Sorry, when I said "statically define" meant when you knew legitimate
targets ahead of time when you create the trampoline (i.e. whether you
could enumerate those and know they would not change dynamically).

My point was that you can achieve the same in userspace if the
trampoline and array of legitimate targets are in read-only memory,
without having to trap to the kernel.

I think the key point here is that an adversary must be prevented from
altering a trampoline and any associated metadata, and I think that
there are ways of achieving that without having to trap into the kernel,
and without the kernel having to be intimately aware of the calling
conventions used in userspace.

[...]

> >> Trampfd is a framework that can be used to implement multiple things. May be,
> >> a few of those things can also be implemented in user land itself. But I think having
> >> just one mechanism to execute dynamic code objects is preferable to having
> >> multiple mechanisms not standardized across all applications.
> > In abstract, having a common interface sounds nice, but in practice
> > elements of this are always architecture-specific (e.g. interactiosn
> > with HW CFI), and that common interface can result in more pain as it
> > doesn't fit naturally into the context that ISAs were designed for (e.g. 
> > where control-flow instructions are extended with new semantics).
> 
> In the case of trampfd, the code generation is indeed architecture
> specific. But that is in the kernel. The application is not affected by it.

As an ABI detail, applications are *definitely* affected by this, and it
is wrong to suggest they are not even if you don't have a specific case
in mind today. As this forms a contract between userspace and the kernel
it's overly simplistic to say that it's the kernel's problem

For example, in the case of BTI on arm64, what should the trampoline
set PSTATE.BTYPE to? Different use-cases *will* want different values,
and not necessarily the value of PSTATE at the instant the call to the
trampoline was made. In the case of libffi specifically using the
original value of PSTATE.BTYPE probably is sound, but other code
sequences may need to restrict/broaden or entirely change that.

> Again, referring to the libffi reference patch, I have defined wrapper
> functions for trampfd in common code. The architecture specific code
> in libffi only calls the set_context function defined in common code.
> Even this is required only because register names are specific to each
> architecture and the target PC (to the ABI handler) is specific to
> each architecture-ABI combo.
> 
> > It also meass that you can't share the rough approach across OSs which
> > do not implement an identical mechanism, so for code abstracting by ISA
> > first, then by platform/ABI, there isn't much saving.
> 
> Why can you not share the same approach across OSes?

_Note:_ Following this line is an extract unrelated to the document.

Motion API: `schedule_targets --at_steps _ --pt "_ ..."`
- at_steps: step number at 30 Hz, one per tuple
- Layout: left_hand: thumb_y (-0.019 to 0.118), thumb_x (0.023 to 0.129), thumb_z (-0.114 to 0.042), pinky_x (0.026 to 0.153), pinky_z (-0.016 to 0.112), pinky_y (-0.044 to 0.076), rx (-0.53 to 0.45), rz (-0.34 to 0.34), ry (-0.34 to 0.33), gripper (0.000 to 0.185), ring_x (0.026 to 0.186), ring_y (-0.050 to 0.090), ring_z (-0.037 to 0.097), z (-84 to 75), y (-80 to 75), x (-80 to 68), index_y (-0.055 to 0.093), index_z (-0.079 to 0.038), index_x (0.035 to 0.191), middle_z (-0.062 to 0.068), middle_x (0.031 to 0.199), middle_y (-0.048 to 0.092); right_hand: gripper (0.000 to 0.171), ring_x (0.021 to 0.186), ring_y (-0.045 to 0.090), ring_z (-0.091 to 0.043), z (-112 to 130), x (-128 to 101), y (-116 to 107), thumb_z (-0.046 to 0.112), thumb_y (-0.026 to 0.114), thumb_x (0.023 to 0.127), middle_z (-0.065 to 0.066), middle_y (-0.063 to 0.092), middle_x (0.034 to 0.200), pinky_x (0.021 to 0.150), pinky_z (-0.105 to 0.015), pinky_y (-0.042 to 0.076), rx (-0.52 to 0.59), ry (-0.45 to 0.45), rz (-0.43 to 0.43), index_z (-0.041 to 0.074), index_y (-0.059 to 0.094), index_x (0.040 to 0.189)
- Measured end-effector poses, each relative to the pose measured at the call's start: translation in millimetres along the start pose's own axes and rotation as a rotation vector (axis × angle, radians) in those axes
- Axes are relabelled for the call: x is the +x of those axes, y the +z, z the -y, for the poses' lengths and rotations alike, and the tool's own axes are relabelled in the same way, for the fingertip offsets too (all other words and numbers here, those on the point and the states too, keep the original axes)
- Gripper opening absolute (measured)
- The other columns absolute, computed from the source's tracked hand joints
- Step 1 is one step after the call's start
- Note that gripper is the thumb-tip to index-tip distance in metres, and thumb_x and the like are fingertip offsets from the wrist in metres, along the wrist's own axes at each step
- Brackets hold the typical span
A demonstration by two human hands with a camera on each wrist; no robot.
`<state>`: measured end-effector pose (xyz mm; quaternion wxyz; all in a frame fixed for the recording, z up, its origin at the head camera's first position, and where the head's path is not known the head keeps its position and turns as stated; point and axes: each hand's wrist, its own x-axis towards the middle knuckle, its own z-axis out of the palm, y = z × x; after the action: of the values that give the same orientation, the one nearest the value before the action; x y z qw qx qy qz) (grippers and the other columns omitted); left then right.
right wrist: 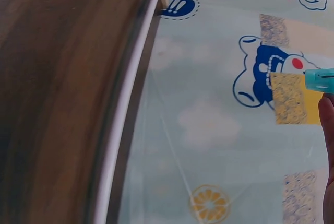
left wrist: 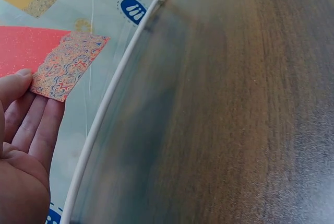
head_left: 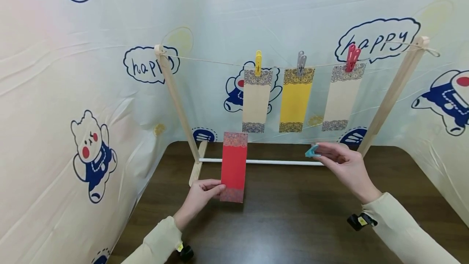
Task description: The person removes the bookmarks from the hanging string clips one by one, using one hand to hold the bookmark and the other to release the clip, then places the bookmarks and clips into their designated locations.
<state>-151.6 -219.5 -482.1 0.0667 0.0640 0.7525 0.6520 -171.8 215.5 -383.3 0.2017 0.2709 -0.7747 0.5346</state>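
My left hand (head_left: 200,195) pinches the lower left edge of a red paper strip (head_left: 233,168) with patterned ends, held upright in front of the rack. In the left wrist view the thumb lies over the strip's patterned end (left wrist: 70,65) and the fingers are behind it. My right hand (head_left: 342,166) pinches a teal clothespin (head_left: 312,151) between thumb and fingertips, below the hanging strips. Only part of that clothespin (right wrist: 319,80) shows at the edge of the right wrist view. Three strips hang from a string (head_left: 212,60): a cream one, a yellow one (head_left: 296,101) and another cream one.
A yellow clothespin (head_left: 258,63), a grey clothespin (head_left: 301,63) and a red clothespin (head_left: 353,58) hold the hanging strips. Wooden posts (head_left: 177,101) carry the string, with a white rod (head_left: 275,162) low between them. A printed cloth surrounds the dark wooden table (head_left: 271,223).
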Motion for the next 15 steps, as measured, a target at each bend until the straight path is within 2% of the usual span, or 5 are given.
schedule_targets --at_steps 6,15 --pt "0.074 0.097 -0.011 0.080 0.032 0.063 0.004 0.010 0.002 0.031 0.087 0.074 0.010 1.6 -2.0 -3.2 0.072 0.010 0.120 0.019 0.109 0.077 0.040 0.100 0.071 -0.001 -8 -12 -4 -0.014 0.076 0.086 0.002 0.078 0.110 0.073 -0.015 0.057 -0.055 0.049 -0.022 0.000 0.073 0.123" --pt "0.075 0.097 -0.012 0.081 0.034 0.063 -0.001 0.018 -0.049 0.033 0.089 0.074 0.013 5.8 -5.0 -9.4 0.072 0.010 0.122 0.019 0.111 0.077 0.039 0.099 0.072 0.001 -19 -30 -9 -0.013 0.074 0.089 -0.001 0.078 0.112 0.076 -0.015 0.058 -0.066 0.095 -0.018 0.001 0.072 0.125"
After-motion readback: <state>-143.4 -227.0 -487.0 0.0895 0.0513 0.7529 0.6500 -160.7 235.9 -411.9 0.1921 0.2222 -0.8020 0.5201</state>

In fact,
> I have tried to design it so that other OSes can use the same
> mechanism.

Sure, but where they *don't*, you must fall back to the existing
purely-userspace mechanisms, and so a codebase now has the burden of
maintaining two distinct mechanisms.

Whereas if there's a way of doing this in userspace with (stronger)
enforcement of memory permissions the trampoline code can be common for
when this is present or absent, which is much easier for a codebase rto
maintain, and could make use of weaker existing mechanisms to improve
the situation on systems without the new functionality.

Thanks,
Mark.